Think Gene Wilder and cancer in the same sentence, we’re most likely to think of Gilda Radner, Wilder’s wife and fellow comedienne, who died from ovarian cancer. Her death prompted his active involvement in promoting cancer awareness and treatment, helping found the Gilda Radner Ovarian Cancer Detection Center in Los Angeles and co-founding Gilda's Club, a network of meeting places where men, women and children living with cancer and their families and friends join with others to build emotional and social support as a supplement to medical care.

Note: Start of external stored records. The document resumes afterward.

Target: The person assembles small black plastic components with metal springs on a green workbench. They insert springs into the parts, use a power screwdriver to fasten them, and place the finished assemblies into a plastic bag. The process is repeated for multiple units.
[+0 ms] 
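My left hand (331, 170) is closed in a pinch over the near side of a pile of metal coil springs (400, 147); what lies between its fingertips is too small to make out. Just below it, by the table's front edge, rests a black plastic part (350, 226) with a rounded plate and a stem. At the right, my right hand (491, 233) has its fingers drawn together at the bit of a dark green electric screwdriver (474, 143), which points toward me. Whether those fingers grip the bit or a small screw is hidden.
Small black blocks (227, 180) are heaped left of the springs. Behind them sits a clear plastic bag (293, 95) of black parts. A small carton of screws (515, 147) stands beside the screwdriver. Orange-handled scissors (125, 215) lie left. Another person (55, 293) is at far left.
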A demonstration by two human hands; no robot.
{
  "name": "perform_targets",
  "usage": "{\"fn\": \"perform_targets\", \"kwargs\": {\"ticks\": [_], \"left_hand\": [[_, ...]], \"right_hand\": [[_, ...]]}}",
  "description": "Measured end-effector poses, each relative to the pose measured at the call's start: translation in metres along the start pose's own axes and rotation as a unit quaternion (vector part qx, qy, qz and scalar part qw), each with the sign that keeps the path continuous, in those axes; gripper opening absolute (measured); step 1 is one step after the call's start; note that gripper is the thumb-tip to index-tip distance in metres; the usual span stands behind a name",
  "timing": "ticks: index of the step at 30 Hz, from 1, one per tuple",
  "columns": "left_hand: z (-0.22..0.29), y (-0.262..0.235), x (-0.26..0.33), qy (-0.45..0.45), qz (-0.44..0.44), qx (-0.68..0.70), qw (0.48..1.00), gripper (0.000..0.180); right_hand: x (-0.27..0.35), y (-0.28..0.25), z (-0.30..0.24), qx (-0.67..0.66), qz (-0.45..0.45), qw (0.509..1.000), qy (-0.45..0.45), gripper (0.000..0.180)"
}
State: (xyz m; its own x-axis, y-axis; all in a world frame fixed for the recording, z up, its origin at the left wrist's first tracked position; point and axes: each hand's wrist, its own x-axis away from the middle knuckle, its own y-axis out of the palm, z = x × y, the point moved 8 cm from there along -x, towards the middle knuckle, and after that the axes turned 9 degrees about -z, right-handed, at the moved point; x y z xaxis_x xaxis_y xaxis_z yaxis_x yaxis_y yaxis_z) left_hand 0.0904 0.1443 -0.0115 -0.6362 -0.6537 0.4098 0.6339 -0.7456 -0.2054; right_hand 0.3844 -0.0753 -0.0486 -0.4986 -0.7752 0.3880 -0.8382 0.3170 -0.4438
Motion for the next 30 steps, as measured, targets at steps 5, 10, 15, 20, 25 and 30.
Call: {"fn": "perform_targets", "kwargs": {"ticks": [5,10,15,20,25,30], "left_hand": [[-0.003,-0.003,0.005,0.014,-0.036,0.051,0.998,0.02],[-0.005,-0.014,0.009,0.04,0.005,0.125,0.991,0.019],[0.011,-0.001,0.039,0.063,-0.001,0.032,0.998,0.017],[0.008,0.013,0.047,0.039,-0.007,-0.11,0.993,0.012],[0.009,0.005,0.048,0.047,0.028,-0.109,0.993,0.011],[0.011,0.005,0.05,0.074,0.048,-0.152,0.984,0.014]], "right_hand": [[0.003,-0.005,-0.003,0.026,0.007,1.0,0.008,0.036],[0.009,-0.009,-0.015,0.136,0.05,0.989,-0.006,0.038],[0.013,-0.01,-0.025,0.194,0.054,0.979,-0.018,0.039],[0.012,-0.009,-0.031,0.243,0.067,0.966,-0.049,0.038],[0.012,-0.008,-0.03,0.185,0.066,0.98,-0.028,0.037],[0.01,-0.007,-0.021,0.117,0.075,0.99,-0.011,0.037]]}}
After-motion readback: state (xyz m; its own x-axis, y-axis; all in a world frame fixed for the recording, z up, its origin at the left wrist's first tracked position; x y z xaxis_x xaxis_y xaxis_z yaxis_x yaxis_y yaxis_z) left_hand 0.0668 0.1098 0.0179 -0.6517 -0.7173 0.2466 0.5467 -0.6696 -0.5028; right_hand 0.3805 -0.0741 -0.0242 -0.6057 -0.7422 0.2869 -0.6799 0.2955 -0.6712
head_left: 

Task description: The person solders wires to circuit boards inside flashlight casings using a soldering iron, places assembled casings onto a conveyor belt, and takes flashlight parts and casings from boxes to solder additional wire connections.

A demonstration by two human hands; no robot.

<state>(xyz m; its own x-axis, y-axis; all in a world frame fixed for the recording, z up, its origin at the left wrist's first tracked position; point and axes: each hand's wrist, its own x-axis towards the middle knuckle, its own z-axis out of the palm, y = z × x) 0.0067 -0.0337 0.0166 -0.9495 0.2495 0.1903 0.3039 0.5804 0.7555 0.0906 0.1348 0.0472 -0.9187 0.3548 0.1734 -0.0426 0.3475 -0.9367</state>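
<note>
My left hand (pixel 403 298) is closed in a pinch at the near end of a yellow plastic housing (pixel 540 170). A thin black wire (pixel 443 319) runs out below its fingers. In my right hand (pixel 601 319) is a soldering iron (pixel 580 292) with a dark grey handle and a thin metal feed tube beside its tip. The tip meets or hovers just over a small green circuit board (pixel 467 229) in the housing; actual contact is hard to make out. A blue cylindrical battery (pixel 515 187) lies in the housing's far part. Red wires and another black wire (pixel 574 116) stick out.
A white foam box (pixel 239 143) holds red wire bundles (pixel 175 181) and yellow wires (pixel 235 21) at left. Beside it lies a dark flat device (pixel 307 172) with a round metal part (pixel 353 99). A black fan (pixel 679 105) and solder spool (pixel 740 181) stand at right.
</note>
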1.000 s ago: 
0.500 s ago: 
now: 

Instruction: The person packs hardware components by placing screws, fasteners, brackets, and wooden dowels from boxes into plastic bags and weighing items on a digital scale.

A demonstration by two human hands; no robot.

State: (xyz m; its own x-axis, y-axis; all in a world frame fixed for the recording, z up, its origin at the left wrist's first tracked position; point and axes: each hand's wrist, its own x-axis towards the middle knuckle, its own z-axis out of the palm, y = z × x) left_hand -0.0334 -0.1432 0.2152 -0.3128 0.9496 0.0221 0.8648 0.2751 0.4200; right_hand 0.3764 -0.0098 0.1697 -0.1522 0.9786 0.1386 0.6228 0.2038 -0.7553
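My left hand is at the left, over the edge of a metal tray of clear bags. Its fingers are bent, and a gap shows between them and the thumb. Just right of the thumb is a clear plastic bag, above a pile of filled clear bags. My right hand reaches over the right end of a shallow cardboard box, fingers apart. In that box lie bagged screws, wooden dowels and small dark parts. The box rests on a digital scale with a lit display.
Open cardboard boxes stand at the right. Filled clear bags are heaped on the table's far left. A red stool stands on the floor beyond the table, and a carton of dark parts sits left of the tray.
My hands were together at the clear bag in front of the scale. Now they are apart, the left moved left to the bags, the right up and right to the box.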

We don’t often remember that a decade after Gilda’s death in 1989, Wilder faced his own battle with cancer. In 1999, Wilder discovered he had non-Hodgkin lymphoma. After undergoing chemotherapy and a non-embryonic stem cell transplant, he has been in complete remission since 2005. Generally reticent to enter political involvement, he became a vocal Obama supporter last year. He expressed dismay over Christopher Reeve’s death just six weeks before he was scheduled for an embryonic stem cell transplant in another country.

Now in his 70s, Wilder lives in Connecticut with his fourth wife, speech pathologist Karen Boyer, in an 18th-Century house Radner left to him in her will. You can read more about his cancer struggle in his memoir, Kiss Me Like a Stranger: My Search for Love and Art.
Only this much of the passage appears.